■ How to complete this task:
Type out the whole listing again exactly, pictures omitted.

■ Material provided:

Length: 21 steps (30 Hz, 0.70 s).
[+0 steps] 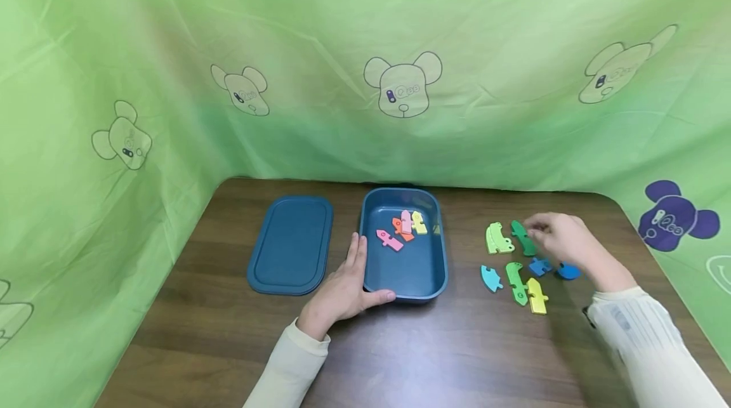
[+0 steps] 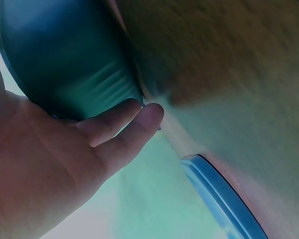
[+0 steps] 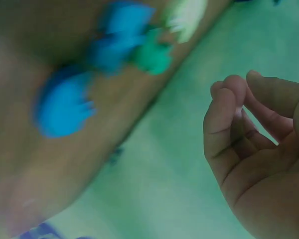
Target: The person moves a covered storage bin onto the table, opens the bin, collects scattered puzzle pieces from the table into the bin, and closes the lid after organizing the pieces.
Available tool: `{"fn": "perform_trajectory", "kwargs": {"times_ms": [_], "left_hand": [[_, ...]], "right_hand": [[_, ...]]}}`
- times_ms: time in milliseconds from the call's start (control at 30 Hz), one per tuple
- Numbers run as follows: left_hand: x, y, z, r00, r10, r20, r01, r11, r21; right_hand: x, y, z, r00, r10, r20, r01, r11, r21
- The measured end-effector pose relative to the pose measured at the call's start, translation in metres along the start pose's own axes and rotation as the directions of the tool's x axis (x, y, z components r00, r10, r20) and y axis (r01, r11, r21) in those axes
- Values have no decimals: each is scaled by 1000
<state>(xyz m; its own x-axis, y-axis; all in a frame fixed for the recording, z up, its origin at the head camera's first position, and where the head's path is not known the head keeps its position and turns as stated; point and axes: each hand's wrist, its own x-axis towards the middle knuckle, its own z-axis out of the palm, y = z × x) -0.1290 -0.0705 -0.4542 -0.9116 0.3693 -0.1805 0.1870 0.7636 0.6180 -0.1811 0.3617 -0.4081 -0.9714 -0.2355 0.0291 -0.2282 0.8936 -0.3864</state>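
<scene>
Along the left wall and front corner of a blue box (image 1: pixel 407 275) rests my left hand (image 1: pixel 342 287), fingers extended and thumb at the front rim. The left wrist view shows its fingers (image 2: pixel 132 132) against the box's outer side. Pink (image 1: pixel 389 240), orange (image 1: pixel 407 236) and yellow (image 1: pixel 419 223) puzzle pieces lie inside. My right hand (image 1: pixel 562 240) is over the right side of the table, nearest a dark green puzzle piece (image 1: pixel 522 238). Its fingers (image 3: pixel 222 124) are loosely bent near the thumb, and nothing shows between them.
Left of the box lies a flat blue lid (image 1: pixel 294 243). Around the right hand are light green (image 1: pixel 498 240), cyan (image 1: pixel 490 278), green (image 1: pixel 516 284), yellow (image 1: pixel 537 297) and blue (image 1: pixel 539 266) pieces. A green cloth (image 1: pixel 320 141) hangs behind the wooden table (image 1: pixel 411 357).
</scene>
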Motion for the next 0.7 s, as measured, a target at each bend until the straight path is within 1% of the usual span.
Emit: {"fn": "perform_trajectory", "kwargs": {"times_ms": [67, 167, 267, 333, 533, 700], "left_hand": [[-1, -1, 1, 1000, -3, 2, 3, 1000, -4], [-2, -2, 1, 1000, -4, 3, 4, 1000, -8], [-2, -2, 1, 1000, 3, -1, -3, 1000, -10], [-2, -2, 0, 1000, 7, -3, -7, 1000, -11], [-2, 0, -2, 1000, 8, -1, -8, 1000, -10], [0, 1, -1, 1000, 17, -4, -17, 1000, -3]], "right_hand": [[-12, 14, 5, 1000, 7, -1, -7, 1000, -13], [-27, 31, 13, 1000, -4, -9, 4, 999, -51], [-38, 42, 20, 1000, -6, 0, 6, 997, -74], [-43, 47, 25, 1000, -13, -2, 13, 996, -89], [-47, 51, 32, 1000, -5, 21, 8, 993, -120], [-51, 46, 31, 998, 48, 42, -43, 992, -116]]}}
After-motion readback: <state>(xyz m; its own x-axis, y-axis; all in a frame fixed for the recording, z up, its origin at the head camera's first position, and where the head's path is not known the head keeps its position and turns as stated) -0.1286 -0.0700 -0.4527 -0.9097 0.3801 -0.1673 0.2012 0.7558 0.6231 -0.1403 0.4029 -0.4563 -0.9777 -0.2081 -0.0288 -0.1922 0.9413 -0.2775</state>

■ Result below:
Length: 21 steps (30 Hz, 0.70 s).
[+0 steps] 
[+0 steps] 
[+0 steps] 
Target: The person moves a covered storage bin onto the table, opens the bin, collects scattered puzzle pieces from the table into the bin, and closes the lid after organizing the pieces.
Available tool: `{"fn": "perform_trajectory", "kwargs": {"times_ms": [_], "left_hand": [[_, ...]], "right_hand": [[_, ...]]}}`
- times_ms: time in milliseconds from the call's start (control at 30 Hz), one per tuple
- Numbers run as follows: left_hand: x, y, z, r00, r10, r20, r01, r11, r21; right_hand: x, y, z, r00, r10, r20, r01, r11, r21
- The measured end-effector pose relative to the pose measured at the call's start, translation in metres along the start pose's own axes and rotation as the directions of the tool's x axis (x, y, z components r00, r10, r20) and y axis (r01, r11, r21) in those axes
- Values have no decimals: each is scaled by 1000
<state>(xyz m; its own x-axis, y-axis; all in a frame fixed for the recording, z up, its origin at the head camera's first position, and where the head's path is not known the head keeps its position and turns as stated; point and axes: each hand's wrist, its own x-axis towards the middle knuckle, its own z-axis out of the palm, y = z × x) -0.1290 -0.0705 -0.4542 -0.9116 0.3693 -0.1805 0.1870 0.7636 0.6180 -0.1811 0.3617 -0.4081 -0.9714 -0.2355 0.0291 -0.2282 0.8936 -0.3864</state>
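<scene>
Along the left wall and front corner of a blue box (image 1: pixel 407 275) rests my left hand (image 1: pixel 342 287), fingers extended and thumb at the front rim. The left wrist view shows its fingers (image 2: pixel 132 132) against the box's outer side. Pink (image 1: pixel 389 240), orange (image 1: pixel 407 236) and yellow (image 1: pixel 419 223) puzzle pieces lie inside. My right hand (image 1: pixel 562 240) is over the right side of the table, nearest a dark green puzzle piece (image 1: pixel 522 238). Its fingers (image 3: pixel 222 124) are loosely bent near the thumb, and nothing shows between them.
Left of the box lies a flat blue lid (image 1: pixel 294 243). Around the right hand are light green (image 1: pixel 498 240), cyan (image 1: pixel 490 278), green (image 1: pixel 516 284), yellow (image 1: pixel 537 297) and blue (image 1: pixel 539 266) pieces. A green cloth (image 1: pixel 320 141) hangs behind the wooden table (image 1: pixel 411 357).
</scene>
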Motion for the next 0.7 s, as measured, a target at each bend until the straight path is within 1% of the usual span.
Emit: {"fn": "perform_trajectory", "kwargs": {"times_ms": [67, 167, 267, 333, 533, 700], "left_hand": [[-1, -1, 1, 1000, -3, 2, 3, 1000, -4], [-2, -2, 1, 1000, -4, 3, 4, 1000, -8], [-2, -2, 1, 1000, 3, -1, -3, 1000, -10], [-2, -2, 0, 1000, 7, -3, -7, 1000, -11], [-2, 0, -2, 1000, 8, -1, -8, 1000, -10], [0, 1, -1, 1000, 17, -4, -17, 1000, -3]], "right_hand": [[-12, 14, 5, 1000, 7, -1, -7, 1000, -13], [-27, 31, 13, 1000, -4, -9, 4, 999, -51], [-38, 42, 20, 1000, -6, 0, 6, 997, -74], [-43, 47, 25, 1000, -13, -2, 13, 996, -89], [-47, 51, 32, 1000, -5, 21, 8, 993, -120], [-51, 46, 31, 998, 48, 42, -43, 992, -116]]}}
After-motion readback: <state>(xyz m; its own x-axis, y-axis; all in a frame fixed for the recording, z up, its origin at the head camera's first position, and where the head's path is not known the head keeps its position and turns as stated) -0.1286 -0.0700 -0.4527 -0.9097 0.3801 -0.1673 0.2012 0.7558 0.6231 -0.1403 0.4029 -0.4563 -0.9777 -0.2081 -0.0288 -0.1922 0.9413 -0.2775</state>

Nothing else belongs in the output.